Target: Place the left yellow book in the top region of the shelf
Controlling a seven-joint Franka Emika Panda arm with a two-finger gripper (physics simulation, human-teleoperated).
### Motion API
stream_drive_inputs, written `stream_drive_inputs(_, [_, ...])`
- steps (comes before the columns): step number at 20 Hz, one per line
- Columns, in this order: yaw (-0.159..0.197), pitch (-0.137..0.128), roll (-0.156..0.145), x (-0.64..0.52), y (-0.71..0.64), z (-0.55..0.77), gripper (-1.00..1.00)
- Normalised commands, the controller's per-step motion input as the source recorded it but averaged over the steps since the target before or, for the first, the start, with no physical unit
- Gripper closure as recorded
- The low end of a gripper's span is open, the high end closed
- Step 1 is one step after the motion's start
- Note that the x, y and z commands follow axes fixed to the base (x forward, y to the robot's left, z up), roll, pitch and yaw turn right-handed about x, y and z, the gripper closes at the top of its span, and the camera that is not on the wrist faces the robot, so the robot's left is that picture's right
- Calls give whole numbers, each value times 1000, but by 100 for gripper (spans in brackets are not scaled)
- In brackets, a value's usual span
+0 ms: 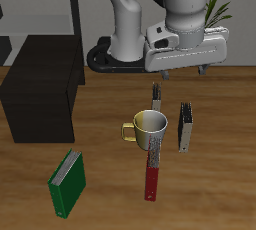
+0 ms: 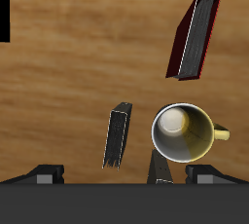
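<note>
Left yellow book upright beside empty mug, gripper spread wide above

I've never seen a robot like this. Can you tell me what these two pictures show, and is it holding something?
It is a robot arm at a wooden table, all drawn by a computer. One picture looks at it from the front and above. The other comes from a camera at the arm's hand, looking down. The hand is open and holds nothing. On the table there are a mug, a green book, a long red-and-grey object and a big black shelf. The left yellow book stands beside the mug, and the other yellow book is behind the mug. The left one should go on top of the shelf.
</note>
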Motion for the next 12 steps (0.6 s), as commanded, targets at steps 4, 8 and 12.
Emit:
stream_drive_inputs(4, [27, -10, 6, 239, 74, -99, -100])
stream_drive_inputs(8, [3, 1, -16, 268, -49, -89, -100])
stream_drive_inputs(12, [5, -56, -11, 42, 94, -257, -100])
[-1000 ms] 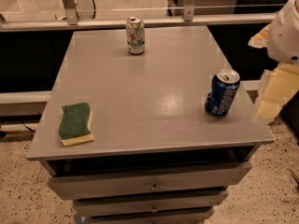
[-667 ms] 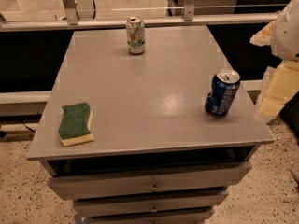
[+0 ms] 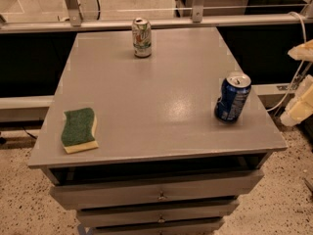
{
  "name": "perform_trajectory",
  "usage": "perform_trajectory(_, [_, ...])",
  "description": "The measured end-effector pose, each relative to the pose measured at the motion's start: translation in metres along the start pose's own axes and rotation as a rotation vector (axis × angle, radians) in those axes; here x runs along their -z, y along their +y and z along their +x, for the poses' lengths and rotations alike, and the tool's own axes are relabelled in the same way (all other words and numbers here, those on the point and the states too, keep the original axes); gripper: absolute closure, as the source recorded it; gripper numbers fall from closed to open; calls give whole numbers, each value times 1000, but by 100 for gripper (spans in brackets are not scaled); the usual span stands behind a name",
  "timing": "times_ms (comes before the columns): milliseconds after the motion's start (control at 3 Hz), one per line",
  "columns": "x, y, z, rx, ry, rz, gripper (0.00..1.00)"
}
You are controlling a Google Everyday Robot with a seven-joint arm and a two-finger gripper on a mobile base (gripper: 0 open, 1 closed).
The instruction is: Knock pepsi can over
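Evidently the knock is not yet made: the pepsi can (image 3: pixel 233 97) stands upright at the right of the counter (image 3: pixel 146 106), while the gripper (image 3: pixel 298 105) hovers apart at the frame's right edge, open or closed I cannot tell.

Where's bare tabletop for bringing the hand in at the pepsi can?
Hand is off the right edge of the table, beside the pepsi can. Widest bare patch: the middle, bordered by sponge front-left, white-and-green can at the back, pepsi can right. Back-right corner is bare too. Tightest: the strip between pepsi can and right edge.
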State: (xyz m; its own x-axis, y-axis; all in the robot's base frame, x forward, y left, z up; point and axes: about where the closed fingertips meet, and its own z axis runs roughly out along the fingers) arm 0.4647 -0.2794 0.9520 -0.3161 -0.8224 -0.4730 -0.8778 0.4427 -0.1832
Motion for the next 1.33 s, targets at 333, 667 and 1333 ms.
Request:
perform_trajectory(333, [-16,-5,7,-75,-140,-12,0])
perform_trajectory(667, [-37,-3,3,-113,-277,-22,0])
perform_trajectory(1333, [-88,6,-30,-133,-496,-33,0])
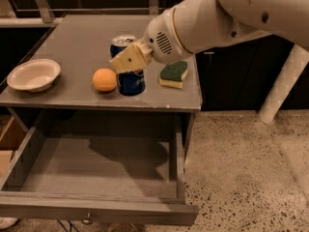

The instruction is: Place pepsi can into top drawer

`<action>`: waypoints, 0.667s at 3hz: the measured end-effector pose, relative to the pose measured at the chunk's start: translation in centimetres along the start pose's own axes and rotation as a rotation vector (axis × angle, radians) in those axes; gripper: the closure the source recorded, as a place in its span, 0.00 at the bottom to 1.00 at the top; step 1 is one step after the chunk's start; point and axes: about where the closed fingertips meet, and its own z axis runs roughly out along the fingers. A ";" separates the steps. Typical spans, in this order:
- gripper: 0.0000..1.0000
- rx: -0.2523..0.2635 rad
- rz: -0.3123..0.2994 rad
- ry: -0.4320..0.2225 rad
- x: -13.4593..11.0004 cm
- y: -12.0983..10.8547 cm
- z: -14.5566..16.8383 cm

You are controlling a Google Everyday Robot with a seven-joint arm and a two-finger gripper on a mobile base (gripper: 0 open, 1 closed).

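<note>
The pepsi can (131, 83), dark blue with a silver top, hangs upright over the front part of the tabletop, right beside the orange. My gripper (128, 62) is shut on the can, its tan fingers (134, 57) wrapping the can's upper half from the right. The white arm reaches in from the upper right. Below the table's front edge, the top drawer (96, 170) is pulled fully open; its grey floor holds nothing, and a small metal knob (87, 220) sits on its front.
An orange (105, 79) sits near the front edge of the grey tabletop (87, 35). A white bowl (34, 75) stands at the left, a green-and-yellow sponge (174, 73) at the right. Speckled floor lies to the right of the drawer.
</note>
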 end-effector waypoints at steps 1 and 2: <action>1.00 0.007 0.010 0.009 0.8 0.2 -0.4; 1.00 0.022 0.003 -0.006 0.8 0.2 -0.2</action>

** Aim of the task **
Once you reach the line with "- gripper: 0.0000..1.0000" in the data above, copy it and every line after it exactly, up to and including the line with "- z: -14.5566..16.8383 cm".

** Finished task **
- gripper: 0.0000..1.0000
- rx: -0.2523..0.2635 rad
- rz: -0.3123..0.2994 rad
- ry: -0.4320..0.2225 rad
- x: -13.4593..11.0004 cm
- y: -12.0983..10.8547 cm
- z: -14.5566..16.8383 cm

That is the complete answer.